Some government agencies have been deducting contributions to the Government Service Insurance System (GSIS) from their employees’ salaries but failing to remit the money to the state pension fund, a problem that in some cases stretches back three decades, GSIS President and CEO Jose Arnulfo “Wick” Veloso disclosed Saturday, April 25.
Veloso made the revelation during an interview on DZRH News program Special on Saturday, saying the issue surfaces regularly enough that GSIS has built a formal recognition program around efforts to recover long-overdue remittances from delinquent agencies.
He said some of the recovered remittances date as far back as 1995, with branch officers having to track down decades-old records and confront agency officials who were not yet in their positions when the original deductions were made.
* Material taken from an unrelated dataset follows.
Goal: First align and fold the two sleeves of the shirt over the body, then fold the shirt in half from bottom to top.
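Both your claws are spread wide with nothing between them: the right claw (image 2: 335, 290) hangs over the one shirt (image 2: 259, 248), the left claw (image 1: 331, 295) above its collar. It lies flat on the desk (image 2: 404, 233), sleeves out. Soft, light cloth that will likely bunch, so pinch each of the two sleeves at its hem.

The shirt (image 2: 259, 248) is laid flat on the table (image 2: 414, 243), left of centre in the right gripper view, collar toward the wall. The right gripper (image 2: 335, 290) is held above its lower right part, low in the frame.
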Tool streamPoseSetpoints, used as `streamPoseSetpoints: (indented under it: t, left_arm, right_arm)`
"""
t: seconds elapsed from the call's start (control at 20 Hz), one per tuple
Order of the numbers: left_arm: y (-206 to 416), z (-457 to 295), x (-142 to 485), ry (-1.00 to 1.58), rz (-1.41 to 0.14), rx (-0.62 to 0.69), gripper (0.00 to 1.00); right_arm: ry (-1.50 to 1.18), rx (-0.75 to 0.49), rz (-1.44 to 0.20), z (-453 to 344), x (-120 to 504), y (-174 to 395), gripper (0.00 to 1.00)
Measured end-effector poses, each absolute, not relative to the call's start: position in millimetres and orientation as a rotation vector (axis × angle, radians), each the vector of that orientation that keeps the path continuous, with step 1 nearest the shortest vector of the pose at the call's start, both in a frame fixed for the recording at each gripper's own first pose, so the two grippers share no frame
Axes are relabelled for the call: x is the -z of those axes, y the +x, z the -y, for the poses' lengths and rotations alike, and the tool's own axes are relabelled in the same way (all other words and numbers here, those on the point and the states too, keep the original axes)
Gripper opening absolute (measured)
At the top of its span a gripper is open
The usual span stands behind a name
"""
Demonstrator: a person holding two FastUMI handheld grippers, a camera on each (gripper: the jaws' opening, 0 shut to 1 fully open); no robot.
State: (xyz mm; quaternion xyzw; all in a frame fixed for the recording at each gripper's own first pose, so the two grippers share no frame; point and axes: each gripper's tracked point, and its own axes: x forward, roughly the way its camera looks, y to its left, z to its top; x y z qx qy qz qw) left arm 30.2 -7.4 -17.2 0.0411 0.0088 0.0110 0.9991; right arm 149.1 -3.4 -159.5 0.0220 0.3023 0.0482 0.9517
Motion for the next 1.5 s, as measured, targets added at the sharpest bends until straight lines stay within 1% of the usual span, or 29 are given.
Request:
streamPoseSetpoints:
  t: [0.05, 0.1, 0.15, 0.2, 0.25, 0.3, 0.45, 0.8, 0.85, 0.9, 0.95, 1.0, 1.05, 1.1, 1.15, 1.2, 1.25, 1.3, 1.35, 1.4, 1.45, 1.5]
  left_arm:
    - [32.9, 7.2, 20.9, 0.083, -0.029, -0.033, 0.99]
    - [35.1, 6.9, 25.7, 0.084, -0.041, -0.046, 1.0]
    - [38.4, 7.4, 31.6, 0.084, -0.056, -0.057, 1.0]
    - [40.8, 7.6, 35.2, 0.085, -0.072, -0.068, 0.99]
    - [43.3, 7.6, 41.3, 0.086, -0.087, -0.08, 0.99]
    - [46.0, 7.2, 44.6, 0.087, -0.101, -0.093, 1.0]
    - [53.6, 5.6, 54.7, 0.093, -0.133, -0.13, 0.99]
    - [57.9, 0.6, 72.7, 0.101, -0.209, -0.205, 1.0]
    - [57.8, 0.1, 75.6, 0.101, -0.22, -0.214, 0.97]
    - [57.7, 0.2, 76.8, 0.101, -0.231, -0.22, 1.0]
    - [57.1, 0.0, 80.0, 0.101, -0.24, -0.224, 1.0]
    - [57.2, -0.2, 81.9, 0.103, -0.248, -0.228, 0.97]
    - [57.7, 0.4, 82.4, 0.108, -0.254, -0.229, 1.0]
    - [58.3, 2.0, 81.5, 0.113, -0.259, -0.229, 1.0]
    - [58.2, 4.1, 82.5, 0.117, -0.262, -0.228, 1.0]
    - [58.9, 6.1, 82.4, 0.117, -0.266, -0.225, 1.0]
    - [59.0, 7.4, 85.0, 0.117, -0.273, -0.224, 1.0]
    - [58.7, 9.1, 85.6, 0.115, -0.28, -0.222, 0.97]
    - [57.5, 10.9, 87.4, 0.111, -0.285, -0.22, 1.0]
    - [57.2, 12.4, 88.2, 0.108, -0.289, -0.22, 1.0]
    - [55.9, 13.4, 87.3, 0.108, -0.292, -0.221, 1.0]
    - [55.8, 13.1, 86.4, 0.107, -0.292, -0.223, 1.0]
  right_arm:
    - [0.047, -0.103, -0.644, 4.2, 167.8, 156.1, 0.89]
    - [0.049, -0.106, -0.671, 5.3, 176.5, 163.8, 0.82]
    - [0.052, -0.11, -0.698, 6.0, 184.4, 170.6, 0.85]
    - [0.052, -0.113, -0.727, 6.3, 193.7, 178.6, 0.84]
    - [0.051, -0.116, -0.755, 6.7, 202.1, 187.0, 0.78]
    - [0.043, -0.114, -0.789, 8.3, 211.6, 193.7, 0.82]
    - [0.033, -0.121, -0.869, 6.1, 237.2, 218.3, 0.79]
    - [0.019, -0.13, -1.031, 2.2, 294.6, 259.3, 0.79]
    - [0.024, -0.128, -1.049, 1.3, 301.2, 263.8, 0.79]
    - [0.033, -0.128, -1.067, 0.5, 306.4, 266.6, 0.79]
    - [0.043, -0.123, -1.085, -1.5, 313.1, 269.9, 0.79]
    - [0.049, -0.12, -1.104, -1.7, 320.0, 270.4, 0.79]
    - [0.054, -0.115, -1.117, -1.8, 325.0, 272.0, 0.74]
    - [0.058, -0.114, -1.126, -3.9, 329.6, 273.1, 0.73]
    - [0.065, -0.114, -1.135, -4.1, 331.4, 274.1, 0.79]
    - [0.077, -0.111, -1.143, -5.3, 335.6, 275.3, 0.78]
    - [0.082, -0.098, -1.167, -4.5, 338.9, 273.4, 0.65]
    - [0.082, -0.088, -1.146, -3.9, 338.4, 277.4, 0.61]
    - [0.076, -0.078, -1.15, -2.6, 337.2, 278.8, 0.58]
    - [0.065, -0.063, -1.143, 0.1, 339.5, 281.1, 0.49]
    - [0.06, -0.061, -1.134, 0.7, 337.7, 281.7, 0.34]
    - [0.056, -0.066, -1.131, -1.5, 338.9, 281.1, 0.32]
“Hanggang ngayon, nag-a-award po ako tuwing flag raising ceremony namin tuwing Lunes,” Veloso said, referring to citations given to GSIS branches that successfully collect from agencies with outstanding remittance obligations.
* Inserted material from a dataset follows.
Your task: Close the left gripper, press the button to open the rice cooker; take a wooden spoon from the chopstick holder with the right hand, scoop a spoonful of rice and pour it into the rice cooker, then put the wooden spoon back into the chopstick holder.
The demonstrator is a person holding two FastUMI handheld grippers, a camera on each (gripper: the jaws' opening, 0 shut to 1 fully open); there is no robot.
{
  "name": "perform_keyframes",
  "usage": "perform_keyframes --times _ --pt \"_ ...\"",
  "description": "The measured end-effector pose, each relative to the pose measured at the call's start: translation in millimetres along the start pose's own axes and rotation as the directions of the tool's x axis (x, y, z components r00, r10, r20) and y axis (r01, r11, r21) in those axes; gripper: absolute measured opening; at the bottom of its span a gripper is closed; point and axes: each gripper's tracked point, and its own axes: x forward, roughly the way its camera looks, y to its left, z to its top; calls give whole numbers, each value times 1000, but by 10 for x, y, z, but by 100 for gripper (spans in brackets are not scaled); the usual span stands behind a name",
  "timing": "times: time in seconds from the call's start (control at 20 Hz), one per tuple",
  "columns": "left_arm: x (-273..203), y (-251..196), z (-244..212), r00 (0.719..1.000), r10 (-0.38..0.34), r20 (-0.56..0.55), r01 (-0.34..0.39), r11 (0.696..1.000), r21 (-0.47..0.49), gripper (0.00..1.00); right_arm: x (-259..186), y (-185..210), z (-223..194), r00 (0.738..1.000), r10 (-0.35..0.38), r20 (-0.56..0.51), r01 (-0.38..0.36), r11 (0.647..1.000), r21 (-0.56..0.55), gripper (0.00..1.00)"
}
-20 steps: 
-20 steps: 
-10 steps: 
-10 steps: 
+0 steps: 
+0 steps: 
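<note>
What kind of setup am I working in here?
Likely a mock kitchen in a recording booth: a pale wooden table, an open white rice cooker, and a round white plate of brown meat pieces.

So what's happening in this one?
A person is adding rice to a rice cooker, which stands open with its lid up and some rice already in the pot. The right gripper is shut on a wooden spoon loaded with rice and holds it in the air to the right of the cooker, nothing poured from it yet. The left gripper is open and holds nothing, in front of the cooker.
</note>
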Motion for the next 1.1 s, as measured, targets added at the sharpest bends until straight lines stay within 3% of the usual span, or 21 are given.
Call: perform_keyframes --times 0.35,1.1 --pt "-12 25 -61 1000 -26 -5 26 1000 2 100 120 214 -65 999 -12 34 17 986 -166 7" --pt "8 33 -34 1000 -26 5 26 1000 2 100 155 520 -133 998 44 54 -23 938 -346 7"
Veloso acknowledged the awkward position this places on current agency heads, noting that officials cannot simply disown obligations incurred by their predecessors. “Hindi ko naman ‘to inutang, ako magbabayad nito?” he said, describing the reaction of newly elected officials confronted with old remittance deficiencies.
He said the failure to remit also has direct consequences for affected employees, who may find their GSIS records showing arrears despite having had contributions deducted from their pay — a situation Veloso said is the agency’s fault, not the member’s.
Veloso was firm on GSIS’s position: the fund can only recognize what has actually been remitted. “Iisa lang ho ang basehan ng GSIS: kung magkano ni-remit,” he said, adding that the agency maintains records of all remittances received as the sole basis for a member’s standing.